- TO DO:
Copy the listing below line for line, starting at its first line and ending with the line that has "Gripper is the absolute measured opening" in it. Add nothing.

- GIVEN DATA:

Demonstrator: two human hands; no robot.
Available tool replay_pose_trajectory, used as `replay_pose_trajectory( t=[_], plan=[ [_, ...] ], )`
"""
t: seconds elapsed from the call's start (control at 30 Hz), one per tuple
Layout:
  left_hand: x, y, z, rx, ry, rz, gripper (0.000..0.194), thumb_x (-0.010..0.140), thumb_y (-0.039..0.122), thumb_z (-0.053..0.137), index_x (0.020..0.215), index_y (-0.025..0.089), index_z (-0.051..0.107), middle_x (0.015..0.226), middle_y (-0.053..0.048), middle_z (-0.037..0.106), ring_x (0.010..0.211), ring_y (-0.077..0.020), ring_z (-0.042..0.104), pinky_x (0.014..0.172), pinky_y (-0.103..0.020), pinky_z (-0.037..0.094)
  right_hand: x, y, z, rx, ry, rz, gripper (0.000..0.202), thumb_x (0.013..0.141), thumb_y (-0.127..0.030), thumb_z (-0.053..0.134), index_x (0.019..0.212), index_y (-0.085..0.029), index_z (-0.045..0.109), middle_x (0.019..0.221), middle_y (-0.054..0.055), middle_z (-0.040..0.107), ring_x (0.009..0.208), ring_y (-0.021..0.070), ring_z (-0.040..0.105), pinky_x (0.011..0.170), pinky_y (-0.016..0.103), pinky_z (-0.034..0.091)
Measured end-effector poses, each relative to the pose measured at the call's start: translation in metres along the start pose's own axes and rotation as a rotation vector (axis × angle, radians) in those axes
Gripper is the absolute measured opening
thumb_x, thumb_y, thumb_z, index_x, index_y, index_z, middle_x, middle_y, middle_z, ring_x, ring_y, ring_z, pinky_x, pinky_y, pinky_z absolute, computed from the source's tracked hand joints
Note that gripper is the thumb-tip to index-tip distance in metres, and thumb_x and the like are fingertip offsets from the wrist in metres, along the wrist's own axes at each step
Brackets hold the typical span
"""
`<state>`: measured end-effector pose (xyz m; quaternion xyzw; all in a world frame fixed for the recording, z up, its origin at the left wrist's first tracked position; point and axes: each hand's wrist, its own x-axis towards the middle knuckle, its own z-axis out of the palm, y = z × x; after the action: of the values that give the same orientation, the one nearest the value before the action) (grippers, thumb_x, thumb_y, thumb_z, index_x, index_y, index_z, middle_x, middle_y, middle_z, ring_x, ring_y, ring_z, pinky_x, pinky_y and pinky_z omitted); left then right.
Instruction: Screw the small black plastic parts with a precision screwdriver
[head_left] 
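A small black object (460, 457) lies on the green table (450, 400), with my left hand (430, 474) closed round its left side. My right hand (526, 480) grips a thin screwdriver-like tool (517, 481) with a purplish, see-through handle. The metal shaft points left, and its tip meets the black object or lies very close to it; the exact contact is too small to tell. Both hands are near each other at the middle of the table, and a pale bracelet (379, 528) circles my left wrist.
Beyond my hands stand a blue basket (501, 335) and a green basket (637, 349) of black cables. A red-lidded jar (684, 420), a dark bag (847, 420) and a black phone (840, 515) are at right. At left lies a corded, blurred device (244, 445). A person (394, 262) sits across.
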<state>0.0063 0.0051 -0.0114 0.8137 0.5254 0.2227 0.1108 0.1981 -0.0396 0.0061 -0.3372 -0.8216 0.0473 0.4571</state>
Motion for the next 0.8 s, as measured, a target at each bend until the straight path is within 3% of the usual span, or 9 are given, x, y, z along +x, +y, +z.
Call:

- FINISHED EXERCISE:
Demonstrator: two human hands; no robot.
Available tool replay_pose_trajectory, used as `replay_pose_trajectory( t=[_], plan=[ [_, ...] ], )`
"""
t: seconds elapsed from the call's start (control at 30 Hz), one per tuple
Layout:
  left_hand: x, y, z, rx, ry, rz, gripper (0.000..0.194), thumb_x (-0.010..0.140), thumb_y (-0.039..0.122), thumb_z (-0.053..0.137), index_x (0.020..0.215), index_y (-0.025..0.089), index_z (-0.051..0.107), middle_x (0.015..0.226), middle_y (-0.053..0.048), middle_z (-0.037..0.106), ring_x (0.010..0.211), ring_y (-0.077..0.020), ring_z (-0.042..0.104), pinky_x (0.014..0.172), pinky_y (-0.103..0.020), pinky_z (-0.037..0.094)
  right_hand: x, y, z, rx, ry, rz, gripper (0.000..0.202), thumb_x (0.013..0.141), thumb_y (-0.127..0.030), thumb_z (-0.053..0.134), index_x (0.019..0.212), index_y (-0.085..0.029), index_z (-0.045..0.109), middle_x (0.019..0.221), middle_y (-0.054..0.055), middle_z (-0.040..0.107), ring_x (0.009..0.208), ring_y (-0.021..0.070), ring_z (-0.040..0.105), pinky_x (0.011..0.170), pinky_y (-0.016..0.103), pinky_z (-0.034..0.091)
Measured end-effector poses, each relative to the pose measured at the call's start: translation in metres along the start pose's own axes and rotation as a rotation vector (axis × angle, radians) in those axes
Gripper is the absolute measured opening

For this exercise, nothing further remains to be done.